Was walking through 12 oaks mall last night with Reed, remembering the sights and sounds of the economic powerhouse--marveling over how empty it was while listening to Don Henley's, The End of the Innocence, over the loud speakers. Reed enjoyed ruffling the sales assistant's feathers, whether it was the two woman from Yankee Candle high on the scent of wax, or the aggressively flamboyant business woman from Bath and Body. I usually let him joke around as I smiled when I had to and told them I was just browsing, seeing only dollar signs and profit in their eyes.

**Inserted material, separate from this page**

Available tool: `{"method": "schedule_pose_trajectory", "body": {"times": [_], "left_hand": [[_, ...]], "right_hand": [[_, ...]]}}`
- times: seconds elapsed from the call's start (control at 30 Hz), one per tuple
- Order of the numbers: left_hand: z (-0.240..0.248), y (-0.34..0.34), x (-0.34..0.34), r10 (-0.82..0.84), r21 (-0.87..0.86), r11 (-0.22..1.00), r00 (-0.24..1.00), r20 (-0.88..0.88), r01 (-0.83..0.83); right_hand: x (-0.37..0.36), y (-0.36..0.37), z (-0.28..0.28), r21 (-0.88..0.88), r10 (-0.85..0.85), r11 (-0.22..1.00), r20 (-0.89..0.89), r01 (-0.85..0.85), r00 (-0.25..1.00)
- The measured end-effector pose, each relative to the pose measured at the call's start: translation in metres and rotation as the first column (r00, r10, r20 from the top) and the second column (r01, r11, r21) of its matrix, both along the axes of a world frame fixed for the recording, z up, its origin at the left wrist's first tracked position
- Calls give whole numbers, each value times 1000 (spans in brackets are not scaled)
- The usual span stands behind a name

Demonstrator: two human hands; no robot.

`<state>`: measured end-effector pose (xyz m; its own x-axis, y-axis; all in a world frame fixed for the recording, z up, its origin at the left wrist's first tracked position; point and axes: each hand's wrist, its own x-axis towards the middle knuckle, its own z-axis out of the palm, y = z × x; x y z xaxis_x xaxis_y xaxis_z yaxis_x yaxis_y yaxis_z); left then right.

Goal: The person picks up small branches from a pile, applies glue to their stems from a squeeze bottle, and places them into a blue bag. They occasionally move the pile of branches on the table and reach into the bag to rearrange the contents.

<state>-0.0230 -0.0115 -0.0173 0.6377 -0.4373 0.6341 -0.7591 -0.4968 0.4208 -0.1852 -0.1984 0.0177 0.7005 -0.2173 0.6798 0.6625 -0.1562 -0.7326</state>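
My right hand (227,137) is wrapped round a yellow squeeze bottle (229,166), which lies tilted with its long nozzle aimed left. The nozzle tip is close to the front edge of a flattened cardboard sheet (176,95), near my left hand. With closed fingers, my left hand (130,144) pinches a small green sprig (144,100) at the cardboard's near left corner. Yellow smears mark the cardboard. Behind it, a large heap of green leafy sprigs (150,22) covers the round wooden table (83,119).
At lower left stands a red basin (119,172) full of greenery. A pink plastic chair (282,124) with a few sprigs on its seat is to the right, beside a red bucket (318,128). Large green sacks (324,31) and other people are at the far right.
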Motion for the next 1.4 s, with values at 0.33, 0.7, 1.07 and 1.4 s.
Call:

I got to thinking about Reed's triangle earlier, and about how everyone either plays the victim, persecutor or rescuer in social interactions with others. I'm not sure where I am on the scale, but tonight I immediately recognized the persecutor in someone else. I did all I could for him because I knew this, but at the same time didn't want to expend too much energy on him either. He used my name a little too often and a little too loudly, like a bully on a playground. He wanted a response--but I chose not to give him one.
I didn't work today, so I watched half of Milk and wrote in the brown leather chair, watching frozen patches of ice in the backyard reflect the sunlight. It was my dad and brother's birthday and I didn't have cards for them, but I figured it really is the thought that counts, and I was full of them. My brother stopped by with a friend and asked me if I wanted to smoke a joint but I declined. His friend sat down while he roamed the house in memory. My dad came home late, tired. He deserved more from me.
Anna's face was hidden by a swath of her long brown hair in the dark movie theater. The story line was theatrical, centered around love--that which we all aspire to but especially among people her age who feel they are invicible and the world is still their oyster. Her heart was broken by another gay man, but this time hanging out with her I made it a point not to mention him or indulge in conversation with her about him. I remember the stories she used to tell, and knew it was real for her--when he was around.
One of my favorite quotes by Emerson:
"Do not be too timid or unsure about your actions. All life is an experiment. Whoso would be a man must be a nonconformist. To be great is to be misunderstood."
In the words of an author on a boomerang kid message board, I believe that
the adversarial relationship I have with myself must end NOW,
to be replaced by a goal, by feelings of excitement over looking outside my own window on a sunny day, dust motes floating about, writing, living for myself and myself only.